*Your task*: Among the entries that follow, some lines contain the word "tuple". Show all of them.

==================================================

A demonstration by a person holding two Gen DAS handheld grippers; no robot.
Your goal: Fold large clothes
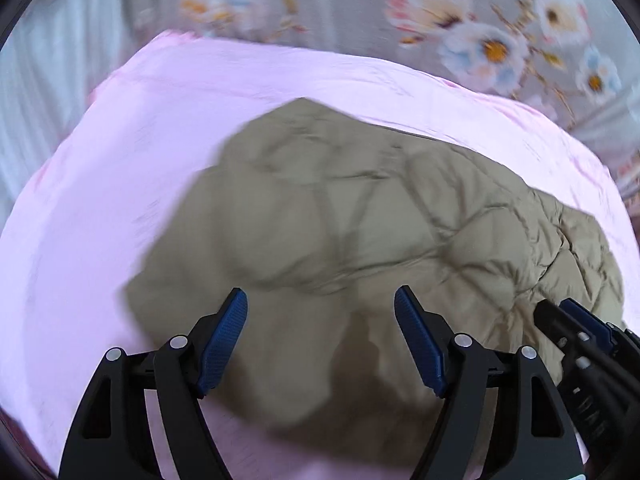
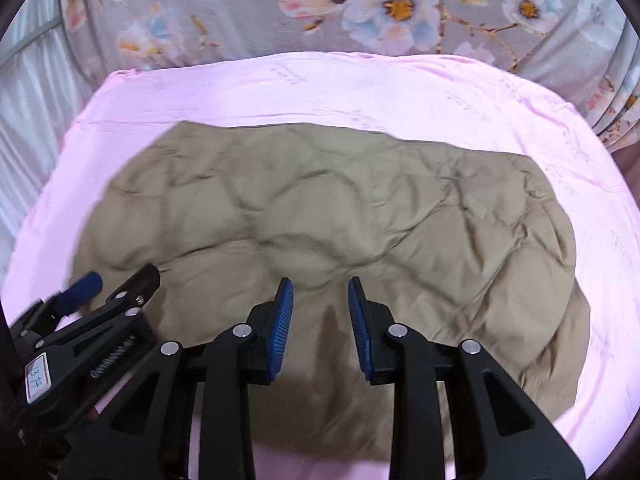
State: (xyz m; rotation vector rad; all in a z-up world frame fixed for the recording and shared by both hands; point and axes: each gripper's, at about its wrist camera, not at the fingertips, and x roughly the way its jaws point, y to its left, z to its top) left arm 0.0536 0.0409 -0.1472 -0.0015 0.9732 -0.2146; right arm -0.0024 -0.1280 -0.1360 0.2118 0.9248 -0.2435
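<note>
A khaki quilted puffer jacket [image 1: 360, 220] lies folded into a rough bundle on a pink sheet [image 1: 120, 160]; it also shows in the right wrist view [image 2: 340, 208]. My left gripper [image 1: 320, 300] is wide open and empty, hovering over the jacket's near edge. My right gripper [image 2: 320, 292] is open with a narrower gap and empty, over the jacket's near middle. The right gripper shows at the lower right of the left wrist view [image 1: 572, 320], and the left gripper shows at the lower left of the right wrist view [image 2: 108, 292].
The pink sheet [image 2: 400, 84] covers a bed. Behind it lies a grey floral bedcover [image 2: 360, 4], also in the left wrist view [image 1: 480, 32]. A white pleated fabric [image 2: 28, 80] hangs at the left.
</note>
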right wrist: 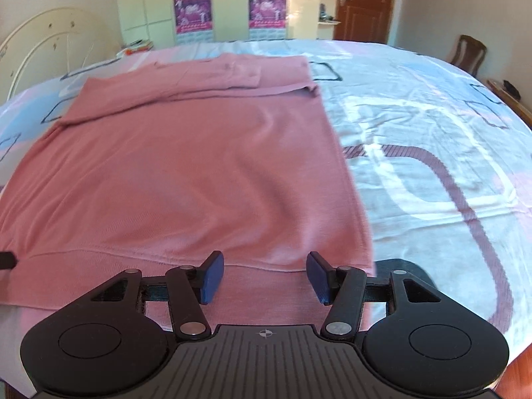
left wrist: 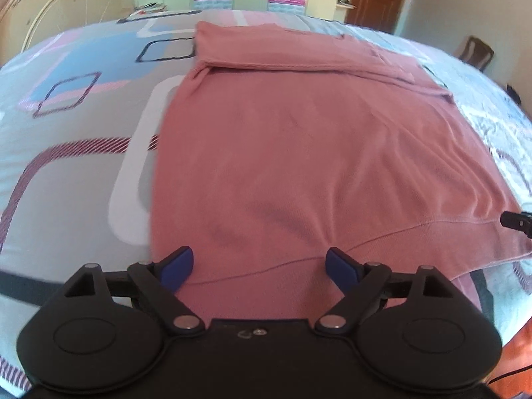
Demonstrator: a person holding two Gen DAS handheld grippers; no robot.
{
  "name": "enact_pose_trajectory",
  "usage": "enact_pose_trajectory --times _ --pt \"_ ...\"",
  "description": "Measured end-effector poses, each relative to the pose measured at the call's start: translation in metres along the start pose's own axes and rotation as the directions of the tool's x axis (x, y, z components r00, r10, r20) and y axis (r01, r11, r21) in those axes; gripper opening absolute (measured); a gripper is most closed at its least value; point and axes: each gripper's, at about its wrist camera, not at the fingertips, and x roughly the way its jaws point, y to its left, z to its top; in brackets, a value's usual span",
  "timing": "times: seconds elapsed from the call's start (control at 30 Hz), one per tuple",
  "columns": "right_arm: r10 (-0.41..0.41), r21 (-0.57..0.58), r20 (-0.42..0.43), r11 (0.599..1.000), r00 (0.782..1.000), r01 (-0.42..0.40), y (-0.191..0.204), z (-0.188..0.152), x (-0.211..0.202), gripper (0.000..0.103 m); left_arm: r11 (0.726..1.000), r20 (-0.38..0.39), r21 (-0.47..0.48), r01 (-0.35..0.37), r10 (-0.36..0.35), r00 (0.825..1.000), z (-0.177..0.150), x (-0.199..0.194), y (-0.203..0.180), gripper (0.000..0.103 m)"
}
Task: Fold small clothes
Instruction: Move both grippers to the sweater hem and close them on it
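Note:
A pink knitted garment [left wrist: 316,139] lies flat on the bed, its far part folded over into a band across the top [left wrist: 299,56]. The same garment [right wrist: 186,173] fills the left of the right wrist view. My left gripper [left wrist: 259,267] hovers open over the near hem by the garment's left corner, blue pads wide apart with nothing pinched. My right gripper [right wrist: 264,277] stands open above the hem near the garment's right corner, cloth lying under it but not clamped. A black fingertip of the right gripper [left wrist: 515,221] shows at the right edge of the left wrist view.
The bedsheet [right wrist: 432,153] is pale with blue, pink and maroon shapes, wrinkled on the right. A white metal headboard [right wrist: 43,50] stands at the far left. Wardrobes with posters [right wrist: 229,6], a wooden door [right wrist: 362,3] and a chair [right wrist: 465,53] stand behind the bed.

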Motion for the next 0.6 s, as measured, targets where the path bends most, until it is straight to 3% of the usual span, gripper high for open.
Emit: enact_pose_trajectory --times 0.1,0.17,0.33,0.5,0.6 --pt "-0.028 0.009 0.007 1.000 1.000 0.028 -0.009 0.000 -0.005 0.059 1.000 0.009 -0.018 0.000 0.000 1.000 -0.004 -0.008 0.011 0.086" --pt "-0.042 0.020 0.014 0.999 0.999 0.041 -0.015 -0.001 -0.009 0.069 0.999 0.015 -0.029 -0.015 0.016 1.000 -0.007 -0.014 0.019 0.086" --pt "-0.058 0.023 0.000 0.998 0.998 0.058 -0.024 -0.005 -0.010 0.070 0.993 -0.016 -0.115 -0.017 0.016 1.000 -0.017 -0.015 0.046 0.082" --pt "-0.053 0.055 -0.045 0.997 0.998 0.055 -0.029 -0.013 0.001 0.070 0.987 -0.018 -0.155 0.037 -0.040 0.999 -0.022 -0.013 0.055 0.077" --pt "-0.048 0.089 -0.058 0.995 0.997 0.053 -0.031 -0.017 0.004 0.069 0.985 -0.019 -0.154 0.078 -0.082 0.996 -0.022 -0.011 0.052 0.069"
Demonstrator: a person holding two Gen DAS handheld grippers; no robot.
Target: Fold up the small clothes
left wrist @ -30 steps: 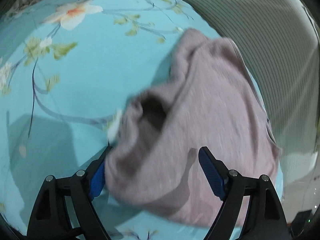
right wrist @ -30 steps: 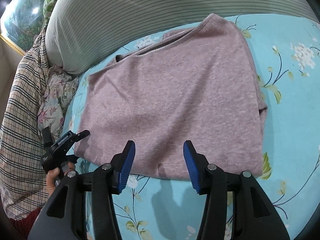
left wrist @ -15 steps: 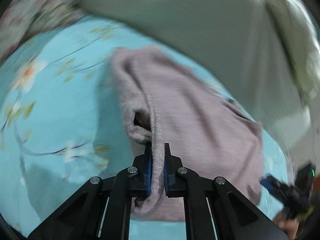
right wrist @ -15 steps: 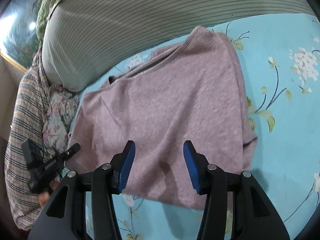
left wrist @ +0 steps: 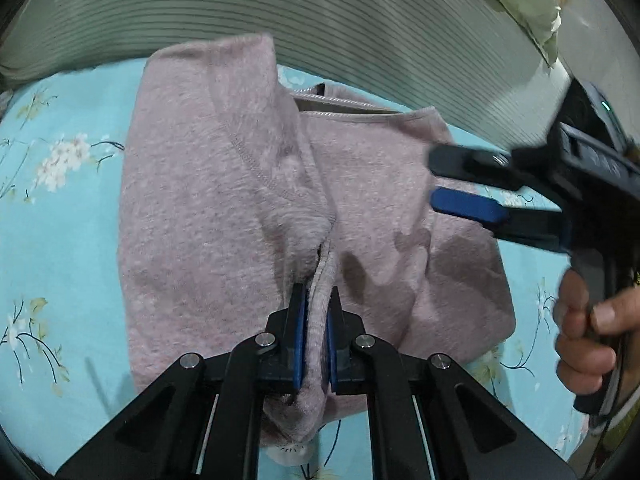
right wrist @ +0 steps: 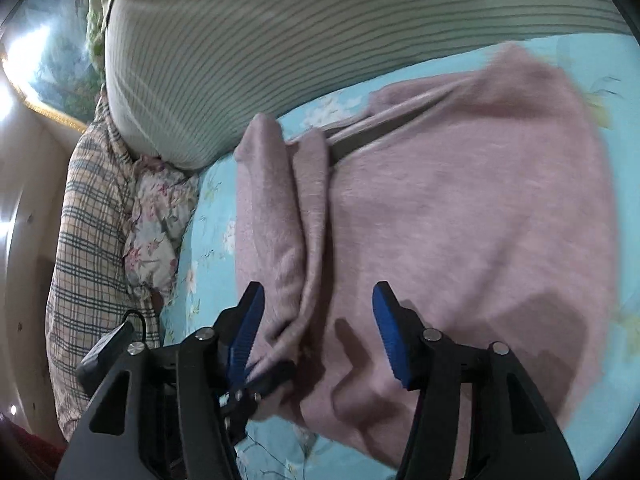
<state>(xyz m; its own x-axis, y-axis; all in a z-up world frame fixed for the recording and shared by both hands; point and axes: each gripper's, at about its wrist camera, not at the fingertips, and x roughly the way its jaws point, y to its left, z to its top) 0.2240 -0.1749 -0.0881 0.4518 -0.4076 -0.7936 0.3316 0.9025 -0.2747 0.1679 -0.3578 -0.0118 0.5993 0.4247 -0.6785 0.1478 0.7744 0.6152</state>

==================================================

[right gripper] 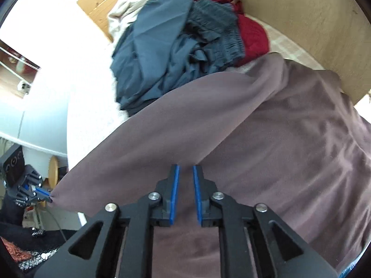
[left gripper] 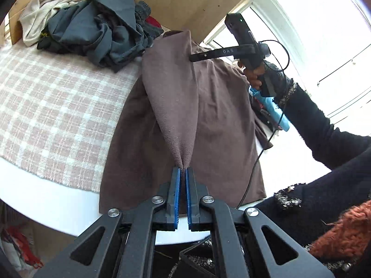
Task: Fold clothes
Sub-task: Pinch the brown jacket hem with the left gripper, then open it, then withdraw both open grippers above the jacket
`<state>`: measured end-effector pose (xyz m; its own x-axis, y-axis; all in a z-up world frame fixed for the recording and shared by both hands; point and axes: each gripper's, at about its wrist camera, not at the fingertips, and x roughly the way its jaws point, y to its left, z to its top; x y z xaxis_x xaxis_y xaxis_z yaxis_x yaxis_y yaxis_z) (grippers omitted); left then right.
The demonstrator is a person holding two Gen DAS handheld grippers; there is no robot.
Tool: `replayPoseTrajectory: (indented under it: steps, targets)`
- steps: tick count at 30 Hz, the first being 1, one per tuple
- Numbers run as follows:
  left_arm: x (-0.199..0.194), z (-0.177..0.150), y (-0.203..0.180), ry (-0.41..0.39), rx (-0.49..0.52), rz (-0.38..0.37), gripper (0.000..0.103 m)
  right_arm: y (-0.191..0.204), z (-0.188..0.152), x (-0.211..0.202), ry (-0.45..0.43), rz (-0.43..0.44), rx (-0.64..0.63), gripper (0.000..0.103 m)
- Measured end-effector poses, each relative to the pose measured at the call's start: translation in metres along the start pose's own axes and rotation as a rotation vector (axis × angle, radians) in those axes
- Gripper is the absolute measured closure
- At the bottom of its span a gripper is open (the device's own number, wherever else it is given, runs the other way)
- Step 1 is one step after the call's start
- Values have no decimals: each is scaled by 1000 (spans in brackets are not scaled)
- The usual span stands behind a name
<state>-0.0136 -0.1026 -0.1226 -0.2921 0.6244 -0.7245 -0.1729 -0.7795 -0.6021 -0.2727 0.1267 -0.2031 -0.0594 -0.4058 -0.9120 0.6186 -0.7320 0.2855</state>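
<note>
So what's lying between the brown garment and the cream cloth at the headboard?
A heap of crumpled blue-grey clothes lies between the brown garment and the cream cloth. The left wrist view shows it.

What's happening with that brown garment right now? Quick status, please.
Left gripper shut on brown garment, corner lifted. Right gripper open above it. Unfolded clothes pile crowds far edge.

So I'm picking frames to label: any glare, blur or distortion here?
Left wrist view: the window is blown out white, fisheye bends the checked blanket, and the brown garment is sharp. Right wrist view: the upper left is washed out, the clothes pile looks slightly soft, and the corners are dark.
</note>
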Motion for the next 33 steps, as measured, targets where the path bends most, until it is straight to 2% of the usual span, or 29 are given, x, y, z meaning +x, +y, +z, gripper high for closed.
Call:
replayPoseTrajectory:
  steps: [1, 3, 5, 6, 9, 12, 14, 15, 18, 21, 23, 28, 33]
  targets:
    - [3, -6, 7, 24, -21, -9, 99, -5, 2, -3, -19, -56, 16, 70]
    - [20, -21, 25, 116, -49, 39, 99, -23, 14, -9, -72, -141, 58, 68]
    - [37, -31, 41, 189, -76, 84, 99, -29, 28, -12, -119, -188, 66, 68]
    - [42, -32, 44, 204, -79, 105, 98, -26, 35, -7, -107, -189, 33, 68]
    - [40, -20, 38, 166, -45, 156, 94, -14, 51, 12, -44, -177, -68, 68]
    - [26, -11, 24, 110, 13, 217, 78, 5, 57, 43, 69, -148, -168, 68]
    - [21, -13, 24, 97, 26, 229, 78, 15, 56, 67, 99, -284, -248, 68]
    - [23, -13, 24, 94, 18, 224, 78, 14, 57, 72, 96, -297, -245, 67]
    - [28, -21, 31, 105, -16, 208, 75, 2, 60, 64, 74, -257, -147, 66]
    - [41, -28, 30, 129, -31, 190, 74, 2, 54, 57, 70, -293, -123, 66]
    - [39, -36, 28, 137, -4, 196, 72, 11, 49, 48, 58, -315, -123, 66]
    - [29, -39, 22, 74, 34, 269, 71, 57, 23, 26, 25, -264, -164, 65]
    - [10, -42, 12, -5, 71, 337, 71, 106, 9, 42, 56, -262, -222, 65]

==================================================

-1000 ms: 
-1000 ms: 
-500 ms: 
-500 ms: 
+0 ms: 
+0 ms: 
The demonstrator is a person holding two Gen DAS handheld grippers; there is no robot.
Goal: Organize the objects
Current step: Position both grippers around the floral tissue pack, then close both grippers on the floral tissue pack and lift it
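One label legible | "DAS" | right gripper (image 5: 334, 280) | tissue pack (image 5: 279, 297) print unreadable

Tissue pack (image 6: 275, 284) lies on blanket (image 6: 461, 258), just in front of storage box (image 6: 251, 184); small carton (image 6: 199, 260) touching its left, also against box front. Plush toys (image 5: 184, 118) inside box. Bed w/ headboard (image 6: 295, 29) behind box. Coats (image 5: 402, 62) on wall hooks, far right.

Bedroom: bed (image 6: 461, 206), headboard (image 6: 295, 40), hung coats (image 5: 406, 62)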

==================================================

*Solution*:
  "timing": "times: seconds elapsed from the call's start (control at 30 Hz), one per tuple",
- steps: tick count at 30 Hz, the first being 1, one per tuple

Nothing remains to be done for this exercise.